如何在R中以升序形式排序字符向量

Question

大家好我想解决R中的问题。我想读取在主文件夹中的多个子文件夹中分配的大量文件。然后我使用list.files()来获取子文件夹，但是当我使用该函数时，由于b向量导致错误的顺序不同。向量b是下一个：

b=list.files()
b
 [1] "A1"  "A10" "A11" "A12" "A13" "A14" "A15" "A2"  "A3"  "A4"  "A5"  "A6"  "A7" 
[14] "A8"  "A9" 

它的结构是下一个：

chr [1:5] "A1" "A2" "A3" "A4" "A5"

我希望以这种形式获得b向量：

b
 [1] "A1" "A2"  "A3"  "A4"  "A5"  "A6"  "A7" "A8"  "A9" "A10" "A11" "A12" "A13"
[14] "A14" "A15"

感谢您的帮助！

Answer 1

有几种方法可以做到这一点。这是另一个：

b <- c("A1","A10","A11","A12","A13","A14","A15","A2","A3","A4","A5","A6","A7")
b[order(nchar(b), b)]
# [1] "A1"  "A2"  "A3"  "A4"  "A5"  "A6"  "A7"  "A10" "A11" "A12" "A13" "A14" "A15"

Answer 2

gtools::mixedsort专为此而设计......

gtools::mixedsort( c("A1","A10","A11","A12","A13","A14","A15","A2","A3","A4","A5","A6","A7") )
[1] "A1"  "A2"  "A3"  "A4"  "A5"  "A6"  "A7"  "A10" "A11" "A12" "A13" "A14" "A15"

感谢@Matthew的数据

Answer 3

我建议使用gtools包中的现有工具mixedsort而不是专注于某个特定示例，该工具处理字母和数字字符的不规则宽度。

require(gtools)
vec <- paste0( replicate(40, {
            paste( sample(LETTERS, 3, repl=TRUE),collapse="")}),  
                sample(1:400, 40, repl=TRUE) ) 
mixedsort(vec)
 [1] "ABP256" "ATV361" "ATZ12"  "BKL273" "BOY273" "BQJ242" "CQL129"
 [8] "CXH313" "CXQ249" "DFU116" "FGI305" "HJK249" "ICN4"   "IML75" 
[15] "JDJ309" "JEB93"  "JHF276" "JIY265" "JXK287" "KCQ282" "MAR161"
[22] "MGV185" "MHH72"  "NDJ84"  "NGZ84"  "OIV207" "ORK31"  "PSJ95" 
[29] "QOC178" "QXL344" "QYK285" "RFO98"  "ROC135" "TUL40"  "UBT134"
[36] "UKP14"  "VQL372" "YLG393" "ZLD394" "ZSG180"

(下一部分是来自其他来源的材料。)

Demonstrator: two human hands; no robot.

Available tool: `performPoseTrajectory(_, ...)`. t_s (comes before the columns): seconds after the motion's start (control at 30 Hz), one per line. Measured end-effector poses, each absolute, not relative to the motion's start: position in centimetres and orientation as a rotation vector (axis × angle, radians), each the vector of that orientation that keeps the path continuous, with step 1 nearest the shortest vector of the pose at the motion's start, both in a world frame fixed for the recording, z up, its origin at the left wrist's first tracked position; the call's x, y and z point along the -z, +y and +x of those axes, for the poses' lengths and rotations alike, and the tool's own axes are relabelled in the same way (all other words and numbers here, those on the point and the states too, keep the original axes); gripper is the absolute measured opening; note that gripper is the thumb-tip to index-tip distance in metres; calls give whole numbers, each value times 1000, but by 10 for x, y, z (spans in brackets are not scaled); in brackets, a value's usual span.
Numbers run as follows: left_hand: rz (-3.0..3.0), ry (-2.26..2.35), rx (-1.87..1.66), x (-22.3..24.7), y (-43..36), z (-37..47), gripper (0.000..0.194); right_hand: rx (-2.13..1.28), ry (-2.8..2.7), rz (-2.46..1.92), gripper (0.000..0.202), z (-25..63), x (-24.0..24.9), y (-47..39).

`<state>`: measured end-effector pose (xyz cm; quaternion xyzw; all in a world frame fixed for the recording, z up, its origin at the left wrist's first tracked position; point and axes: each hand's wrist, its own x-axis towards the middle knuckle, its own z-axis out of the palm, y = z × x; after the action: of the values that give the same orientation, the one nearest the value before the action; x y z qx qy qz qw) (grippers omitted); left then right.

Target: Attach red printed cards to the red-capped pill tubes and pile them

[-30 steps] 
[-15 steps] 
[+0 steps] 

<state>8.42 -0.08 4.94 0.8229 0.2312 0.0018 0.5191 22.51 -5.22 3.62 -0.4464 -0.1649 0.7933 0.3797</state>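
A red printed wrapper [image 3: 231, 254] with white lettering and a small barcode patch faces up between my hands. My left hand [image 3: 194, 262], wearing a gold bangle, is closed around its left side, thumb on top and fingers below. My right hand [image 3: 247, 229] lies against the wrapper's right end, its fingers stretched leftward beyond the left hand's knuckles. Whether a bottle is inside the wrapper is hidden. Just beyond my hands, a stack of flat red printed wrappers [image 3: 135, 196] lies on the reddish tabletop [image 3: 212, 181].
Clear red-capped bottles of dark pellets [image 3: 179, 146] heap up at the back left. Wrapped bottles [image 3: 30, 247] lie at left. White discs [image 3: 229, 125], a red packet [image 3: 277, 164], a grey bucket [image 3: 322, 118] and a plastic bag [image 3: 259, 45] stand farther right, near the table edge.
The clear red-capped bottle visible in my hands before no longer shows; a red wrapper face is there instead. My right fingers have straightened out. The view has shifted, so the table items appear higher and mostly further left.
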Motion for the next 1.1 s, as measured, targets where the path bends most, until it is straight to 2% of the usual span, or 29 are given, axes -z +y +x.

如果mixedsort不存在，那么人类就需要发明它。这并不会产生相同的结果，但它可能会点亮前进的道路：

vec[ order( gsub("[[:digit:]]", "", vec), gsub("[[:alpha:]]", "", vec) )]
 [1] "ABP256" "ATV361" "ATZ12"  "BKL273" "BOY273" "BQJ242" "CQL129"
 [8] "CXH313" "CXQ249" "DFU116" "FGI305" "HJK249" "ICN4"   "IML75" 
[15] "JDJ309" "JEB93"  "JHF276" "JIY265" "JXK287" "KCQ282" "MAR161"
[22] "MGV185" "MHH72"  "NDJ84"  "NGZ84"  "OIV207" "ORK31"  "PSJ95" 
[29] "QOC178" "QXL344" "QYK285" "RFO98"  "ROC135" "TUL40"  "UBT134"
[36] "UKP14"  "VQL372" "YLG393" "ZLD394" "ZSG180"

它会在数字之前将所有字母字符折叠在一起，并在“a99z”之前order“a12b”。

Answer 4

如果这是您拥有的确切数据，您可以按照您想要的方式对其进行排序：

> b[order(as.integer(substr(b,2,3)))]
 [1] "A1"  "A2"  "A3"  "A4"  "A5"  "A6"  "A7"  "A8"  "A9"  "A10" "A11" "A12"
[13] "A13" "A14" "A15"

如果实际数据更复杂，你可能需要做更多的字符串操作，但这是一般的想法。